The North Carolina head coach revealed that a general in the military once told him that what makes the American military the best around the globe is because the United States is the only nation in the world playing football. Fedora added that the new rules in college football would hurt the country as a whole.
"Our game is under attack. I fear that the game will be pushed so far from what we know that we won't recognize it 10 years from now. And if it does, our country will go down too," Fedora narrated.
Fedora added that the lessons a player learn from football can help them for the rest of their lives. He argued that it's still uncertain about whether football can result in serious health problems in the future. Just like the National Football League, college football has been imposing new measures to improve the safety of the players.
New Rules In College Football
Among the notable changes in the game that are enacted by the Football Bowl Subdivision will come on kickoffs, wherein a player can get a touchback by initiating a fair catch anywhere inside the 25-yard line. SEC director of officiating Steve Shaw said that this change will significantly decrease the injury rate on kickoffs.

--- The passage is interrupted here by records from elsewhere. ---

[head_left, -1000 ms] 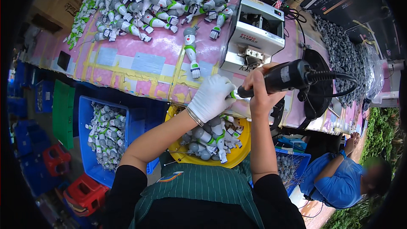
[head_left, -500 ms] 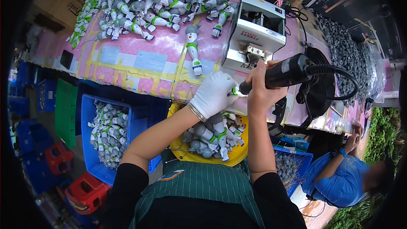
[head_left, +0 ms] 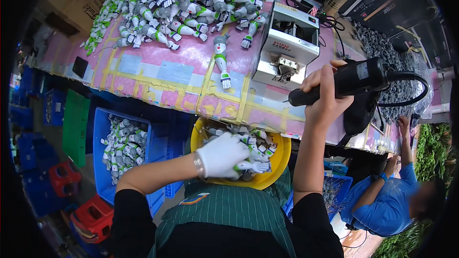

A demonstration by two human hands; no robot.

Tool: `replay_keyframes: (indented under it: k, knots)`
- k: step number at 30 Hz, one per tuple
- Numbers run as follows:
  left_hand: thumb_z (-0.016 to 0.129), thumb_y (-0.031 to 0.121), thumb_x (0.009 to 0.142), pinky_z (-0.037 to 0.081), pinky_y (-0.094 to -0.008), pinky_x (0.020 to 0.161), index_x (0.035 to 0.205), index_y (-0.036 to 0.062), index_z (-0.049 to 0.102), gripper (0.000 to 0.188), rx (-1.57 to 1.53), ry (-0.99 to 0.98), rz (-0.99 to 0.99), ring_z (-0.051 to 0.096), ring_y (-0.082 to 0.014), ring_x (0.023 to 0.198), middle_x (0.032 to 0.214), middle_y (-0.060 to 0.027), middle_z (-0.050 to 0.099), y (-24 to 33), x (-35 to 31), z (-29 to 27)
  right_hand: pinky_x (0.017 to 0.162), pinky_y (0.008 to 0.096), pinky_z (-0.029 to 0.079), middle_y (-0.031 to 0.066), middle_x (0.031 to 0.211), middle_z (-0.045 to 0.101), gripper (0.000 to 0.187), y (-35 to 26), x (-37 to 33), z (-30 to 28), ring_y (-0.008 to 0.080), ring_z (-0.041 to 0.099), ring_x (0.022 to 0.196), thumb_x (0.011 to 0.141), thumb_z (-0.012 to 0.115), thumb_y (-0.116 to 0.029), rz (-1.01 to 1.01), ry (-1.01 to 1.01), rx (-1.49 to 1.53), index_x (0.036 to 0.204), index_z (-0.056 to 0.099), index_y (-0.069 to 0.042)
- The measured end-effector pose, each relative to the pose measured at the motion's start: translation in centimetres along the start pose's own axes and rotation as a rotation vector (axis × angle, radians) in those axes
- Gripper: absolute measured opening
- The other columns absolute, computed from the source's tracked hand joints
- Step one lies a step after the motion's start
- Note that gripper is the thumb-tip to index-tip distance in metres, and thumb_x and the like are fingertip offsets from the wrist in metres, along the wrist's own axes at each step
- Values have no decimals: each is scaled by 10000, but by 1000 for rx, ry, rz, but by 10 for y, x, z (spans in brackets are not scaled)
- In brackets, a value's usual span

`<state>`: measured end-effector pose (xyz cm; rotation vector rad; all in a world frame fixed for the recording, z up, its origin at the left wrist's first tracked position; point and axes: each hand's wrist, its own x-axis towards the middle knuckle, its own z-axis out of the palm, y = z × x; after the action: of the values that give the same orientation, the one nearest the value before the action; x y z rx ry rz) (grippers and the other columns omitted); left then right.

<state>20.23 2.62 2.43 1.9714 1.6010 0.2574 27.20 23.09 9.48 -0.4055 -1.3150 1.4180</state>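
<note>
In the yellow basin, my white-gloved left hand (head_left: 224, 155) reaches down with its fingers curled round a toy arm (head_left: 252, 166). That arm is white, grey and green, and its small toy hand points right; my glove hides its upper part. Higher up, above the table's front edge, my bare right hand (head_left: 325, 93) grips a black electric screwdriver (head_left: 351, 83) with a thick cable. Its thin tip points left and touches nothing. Just beyond stands a white screw-feeder machine (head_left: 289, 43). A single toy arm (head_left: 220, 59) lies on the pink table left of the machine.
A big heap of toy arms (head_left: 186, 9) covers the table's far left. The yellow basin (head_left: 282, 162) sits below the table edge, beside a blue crate (head_left: 98, 153) of similar parts. Red stools (head_left: 93, 220) stand at lower left. A person in blue (head_left: 382, 198) works at right.
My left hand has dropped from the screwdriver's tip down into the basin. The screwdriver in my right hand has moved right, away from the left hand.
</note>
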Motion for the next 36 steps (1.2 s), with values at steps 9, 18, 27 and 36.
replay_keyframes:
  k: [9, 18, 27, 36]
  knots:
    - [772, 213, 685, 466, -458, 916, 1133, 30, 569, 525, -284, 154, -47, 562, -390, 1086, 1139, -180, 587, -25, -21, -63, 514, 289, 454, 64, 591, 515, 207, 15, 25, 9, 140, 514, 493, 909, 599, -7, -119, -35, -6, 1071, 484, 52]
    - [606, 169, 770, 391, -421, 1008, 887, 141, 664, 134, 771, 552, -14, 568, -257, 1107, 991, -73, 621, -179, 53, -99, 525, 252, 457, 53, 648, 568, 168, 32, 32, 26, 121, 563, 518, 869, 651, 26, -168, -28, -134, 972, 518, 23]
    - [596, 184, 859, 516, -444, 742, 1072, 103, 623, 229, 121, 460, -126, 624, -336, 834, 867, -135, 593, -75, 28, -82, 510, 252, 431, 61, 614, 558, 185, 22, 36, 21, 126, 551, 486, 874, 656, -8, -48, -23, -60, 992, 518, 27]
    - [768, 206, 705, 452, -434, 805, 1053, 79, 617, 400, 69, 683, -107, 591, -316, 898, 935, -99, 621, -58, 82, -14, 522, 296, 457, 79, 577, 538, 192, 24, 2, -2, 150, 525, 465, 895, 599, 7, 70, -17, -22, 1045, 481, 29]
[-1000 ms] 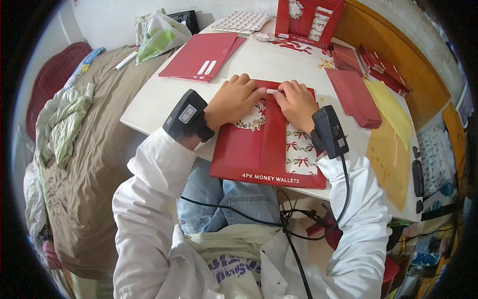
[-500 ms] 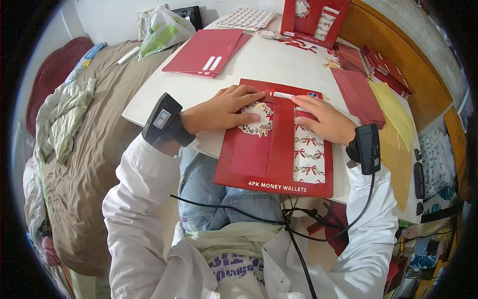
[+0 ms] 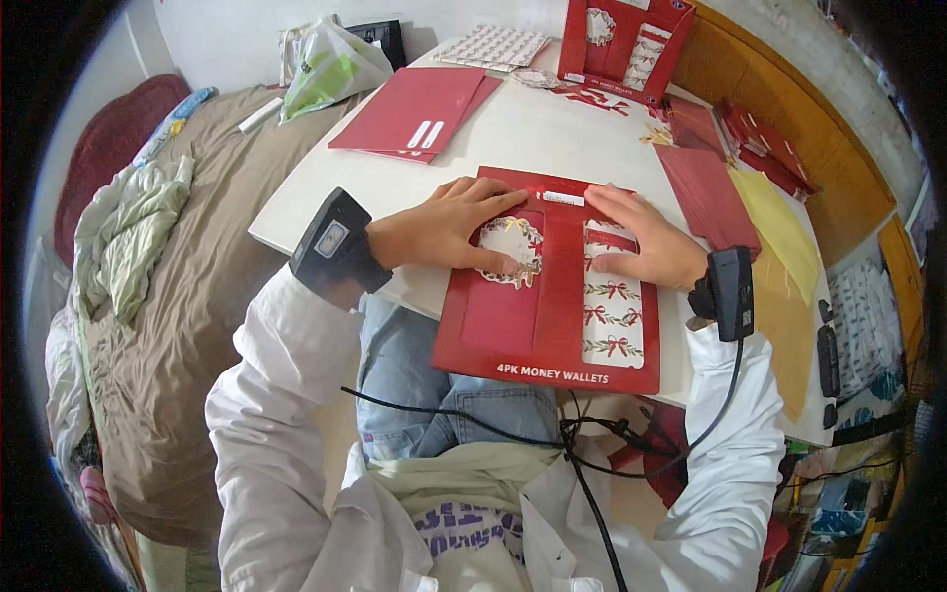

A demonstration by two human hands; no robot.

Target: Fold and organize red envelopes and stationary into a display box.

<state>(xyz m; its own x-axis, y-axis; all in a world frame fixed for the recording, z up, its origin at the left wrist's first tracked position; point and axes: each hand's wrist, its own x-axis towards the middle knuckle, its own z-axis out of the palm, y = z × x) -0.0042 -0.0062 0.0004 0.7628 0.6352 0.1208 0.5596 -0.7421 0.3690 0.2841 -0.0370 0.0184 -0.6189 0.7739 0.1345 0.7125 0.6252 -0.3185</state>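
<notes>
1. Head view: left hand (image 3: 449,227) lies palm down on the upper left part of the red card pack (image 3: 488,331). Its fingers are extended and grip nothing; the thumb rests across the round wreath decoration (image 3: 508,240).
2. Right hand (image 3: 656,245) lies on the upper right part of the same pack. Its fingers are extended, the thumb is set apart from them, and nothing is gripped; the thumb touches the ribbon-patterned panel (image 3: 613,321).
3. White label (image 3: 563,199): near the pack's top edge, between the two sets of fingertips.
4. Pack position: at the near side of the white table (image 3: 562,133), directly before the person, with its lower end projecting over the lap.
5. Wrist units: one black device (image 3: 333,240) at the left wrist, another (image 3: 732,296) at the right; a black cable (image 3: 728,390) runs down from the latter.
6. Table, far left: overlapping red folders (image 3: 409,109). Far side: patterned sheets (image 3: 493,46) and a second red pack (image 3: 618,61), standing upright.
7. Table, right: dark red stack (image 3: 707,197), next to a yellow sheet (image 3: 779,227).
8. Beyond the table, left: bed (image 3: 187,395) with a brown cover.
</notes>
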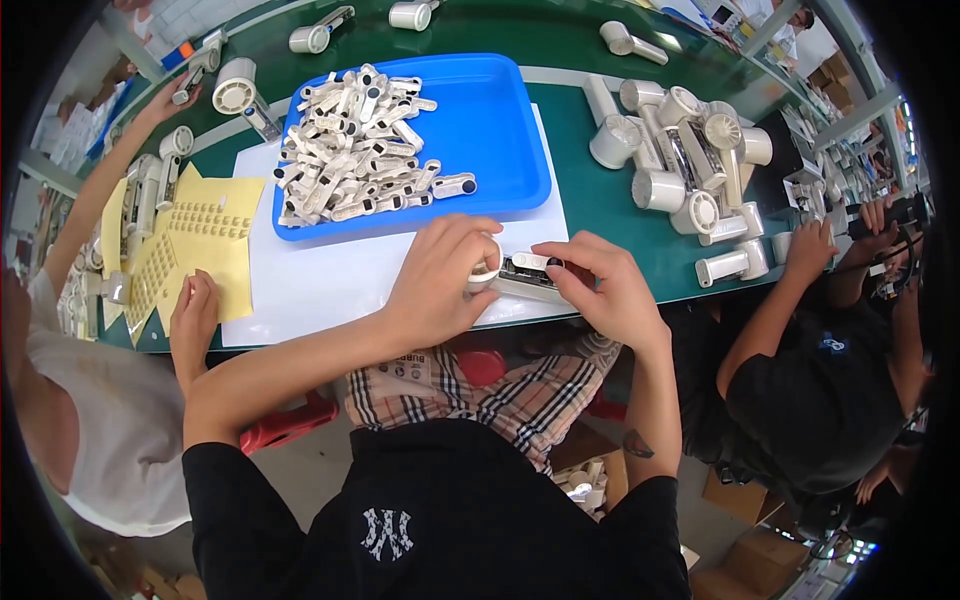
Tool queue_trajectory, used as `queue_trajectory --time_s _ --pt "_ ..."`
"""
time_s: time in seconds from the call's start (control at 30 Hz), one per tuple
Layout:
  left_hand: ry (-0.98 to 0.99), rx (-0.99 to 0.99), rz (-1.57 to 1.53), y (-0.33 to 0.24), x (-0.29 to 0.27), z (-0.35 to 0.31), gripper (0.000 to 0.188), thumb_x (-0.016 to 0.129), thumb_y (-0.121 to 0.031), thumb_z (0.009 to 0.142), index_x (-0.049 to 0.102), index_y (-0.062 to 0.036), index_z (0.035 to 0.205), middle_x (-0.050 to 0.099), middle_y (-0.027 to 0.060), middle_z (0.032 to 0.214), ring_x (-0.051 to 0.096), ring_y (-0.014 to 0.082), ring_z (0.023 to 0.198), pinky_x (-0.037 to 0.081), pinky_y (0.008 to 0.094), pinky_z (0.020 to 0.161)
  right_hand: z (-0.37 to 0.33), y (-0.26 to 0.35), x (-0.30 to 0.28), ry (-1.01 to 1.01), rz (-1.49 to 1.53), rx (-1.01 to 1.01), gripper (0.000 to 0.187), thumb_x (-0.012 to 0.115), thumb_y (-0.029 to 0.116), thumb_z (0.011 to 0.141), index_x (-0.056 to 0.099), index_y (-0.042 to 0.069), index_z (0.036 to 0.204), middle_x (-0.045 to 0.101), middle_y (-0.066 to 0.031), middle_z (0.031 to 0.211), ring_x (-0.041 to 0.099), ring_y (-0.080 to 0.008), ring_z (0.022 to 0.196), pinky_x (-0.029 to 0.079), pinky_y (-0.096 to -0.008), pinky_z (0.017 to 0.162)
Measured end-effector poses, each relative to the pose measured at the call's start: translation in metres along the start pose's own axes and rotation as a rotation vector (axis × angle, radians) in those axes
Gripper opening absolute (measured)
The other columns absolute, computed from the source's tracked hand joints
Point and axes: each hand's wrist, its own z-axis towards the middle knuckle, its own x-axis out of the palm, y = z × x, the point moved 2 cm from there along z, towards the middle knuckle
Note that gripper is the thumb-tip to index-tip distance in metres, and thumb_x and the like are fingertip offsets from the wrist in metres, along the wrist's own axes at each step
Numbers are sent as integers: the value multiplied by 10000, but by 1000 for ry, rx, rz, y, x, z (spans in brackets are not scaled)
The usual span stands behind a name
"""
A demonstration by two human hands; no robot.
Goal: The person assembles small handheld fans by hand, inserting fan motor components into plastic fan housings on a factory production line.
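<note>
My left hand [440, 272] is closed round the round head of a white handheld fan, mostly hidden by the fingers. The fan's handle [535, 289] points to the right over the white sheet [400, 262], and dark inner parts show along its side. My right hand [608, 287] pinches a small white cover strip [530, 261] with a dark round end, held against the handle. Beyond my hands, a blue tray [490, 120] holds a heap of similar white cover strips [350, 150] on its left side.
A pile of white handheld fans [690, 150] lies on the green table [570, 95] to the right. Yellow sheets with small pads [215, 230] lie to the left. One co-worker's hand [195, 310] rests near them; another co-worker's arm [775, 305] reaches in at right.
</note>
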Motion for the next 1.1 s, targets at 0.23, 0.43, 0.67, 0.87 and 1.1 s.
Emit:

"Because what we've seen on touchback plays, plays that result in a touchback, there's still blocking going on, but the injury rate on kickoffs comes down significantly," Shaw revealed.
Besides the new rules on the kickoff, the league has also released a national guideline on how to handle concussions. Additionally, the targeting rule will also be in effect, which can lead to ejections for illegal hits to the head.
Georgia Tech linebacker Brant Mitchell also acknowledged the risk of playing the sport, saying that he is doing the necessary precautions to avoid anything catastrophic. Mitchell concluded he is playing the game as clean as possible by protecting his head from every tackle.